Engineering Spookiness: entanglement, teleportation and the like
Dr Irene D’Amico, Dept of Physics, University of York

The well-travelled quantum engineers Alice and Bob arrive in York and experience the spooky world of quantum physics. They experience “superposition”, “entanglement” and “teleportation” – phenomena which, although weird, can be used in quantum engineering to do very useful tasks.
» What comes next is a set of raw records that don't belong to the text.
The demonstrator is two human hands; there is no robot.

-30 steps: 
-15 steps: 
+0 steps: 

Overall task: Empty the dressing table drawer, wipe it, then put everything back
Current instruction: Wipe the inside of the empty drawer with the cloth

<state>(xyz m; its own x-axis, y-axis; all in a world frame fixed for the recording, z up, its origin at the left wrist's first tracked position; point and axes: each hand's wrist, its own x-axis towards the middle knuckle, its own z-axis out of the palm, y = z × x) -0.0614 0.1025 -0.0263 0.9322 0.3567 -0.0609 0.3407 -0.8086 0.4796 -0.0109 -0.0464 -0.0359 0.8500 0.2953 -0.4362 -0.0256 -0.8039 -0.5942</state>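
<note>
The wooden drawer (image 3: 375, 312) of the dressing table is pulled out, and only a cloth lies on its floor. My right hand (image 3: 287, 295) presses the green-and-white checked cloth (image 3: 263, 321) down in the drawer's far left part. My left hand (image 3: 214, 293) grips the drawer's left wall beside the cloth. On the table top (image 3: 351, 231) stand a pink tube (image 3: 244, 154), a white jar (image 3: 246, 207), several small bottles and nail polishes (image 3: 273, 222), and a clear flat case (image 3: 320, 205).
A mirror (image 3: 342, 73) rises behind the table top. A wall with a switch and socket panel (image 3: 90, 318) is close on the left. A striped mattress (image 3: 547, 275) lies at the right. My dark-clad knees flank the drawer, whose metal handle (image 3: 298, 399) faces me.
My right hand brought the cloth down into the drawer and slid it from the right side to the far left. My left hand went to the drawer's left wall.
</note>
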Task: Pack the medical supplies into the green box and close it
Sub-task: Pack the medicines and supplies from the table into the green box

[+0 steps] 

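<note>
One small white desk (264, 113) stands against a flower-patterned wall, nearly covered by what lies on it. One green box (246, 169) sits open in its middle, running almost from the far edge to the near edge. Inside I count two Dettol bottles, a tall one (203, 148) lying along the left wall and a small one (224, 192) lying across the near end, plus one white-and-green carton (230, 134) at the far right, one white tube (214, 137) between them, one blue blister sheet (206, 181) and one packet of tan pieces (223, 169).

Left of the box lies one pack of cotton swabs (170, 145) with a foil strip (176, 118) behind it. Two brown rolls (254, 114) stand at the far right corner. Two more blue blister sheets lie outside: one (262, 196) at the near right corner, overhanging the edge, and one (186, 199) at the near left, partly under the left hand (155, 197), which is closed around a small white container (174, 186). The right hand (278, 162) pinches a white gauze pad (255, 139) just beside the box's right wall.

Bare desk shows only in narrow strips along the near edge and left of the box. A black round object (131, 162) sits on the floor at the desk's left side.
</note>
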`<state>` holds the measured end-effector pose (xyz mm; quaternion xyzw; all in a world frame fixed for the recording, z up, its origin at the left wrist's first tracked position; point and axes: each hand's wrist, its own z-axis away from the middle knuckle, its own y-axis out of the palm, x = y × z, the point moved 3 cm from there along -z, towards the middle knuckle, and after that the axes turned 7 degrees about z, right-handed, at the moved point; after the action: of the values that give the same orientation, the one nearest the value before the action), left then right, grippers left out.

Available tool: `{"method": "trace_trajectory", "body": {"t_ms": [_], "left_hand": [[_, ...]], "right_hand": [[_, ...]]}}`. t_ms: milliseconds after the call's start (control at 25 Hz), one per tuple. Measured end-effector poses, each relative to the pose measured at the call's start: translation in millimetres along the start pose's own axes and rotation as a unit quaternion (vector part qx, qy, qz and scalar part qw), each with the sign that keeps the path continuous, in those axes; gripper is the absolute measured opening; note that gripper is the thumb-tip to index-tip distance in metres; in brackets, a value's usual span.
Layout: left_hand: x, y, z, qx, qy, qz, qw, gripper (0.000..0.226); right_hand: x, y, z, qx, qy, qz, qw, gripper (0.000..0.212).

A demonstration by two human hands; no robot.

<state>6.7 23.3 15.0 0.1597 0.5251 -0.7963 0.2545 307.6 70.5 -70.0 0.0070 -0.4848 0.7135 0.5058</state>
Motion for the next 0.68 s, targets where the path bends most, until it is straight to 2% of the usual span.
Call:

Dr Irene D’Amico will guide you through the strange situations that Alice and Bob encounter, including York’s quantum gardens and quantum pubs.

Report
by Carole Smith
In the everyday world measurements may be made without change or harm to the subject. In the quantum world even the act of looking represents measurement and has a random and unalterable effect on the particles observed. Particles in a quantum state are said to be entangled; each has multiple potential and measurement of one automatically fixes the state of the other. The application possibilities of this include encryption and cryptanalysis, which have security implications. The act of eavesdropping, for example, alters or destroys what is being observed (useful to governments and the military, as well as for personal privacy). Using entanglement and superposition, quantum computers may in the future be able to carry out an unimaginable number of functions simultaneously. Quantum teleportation offers the possibility of instantaneous transfer of properties of one quantum system (but not yet human beings) to another across distances, using entangled photons.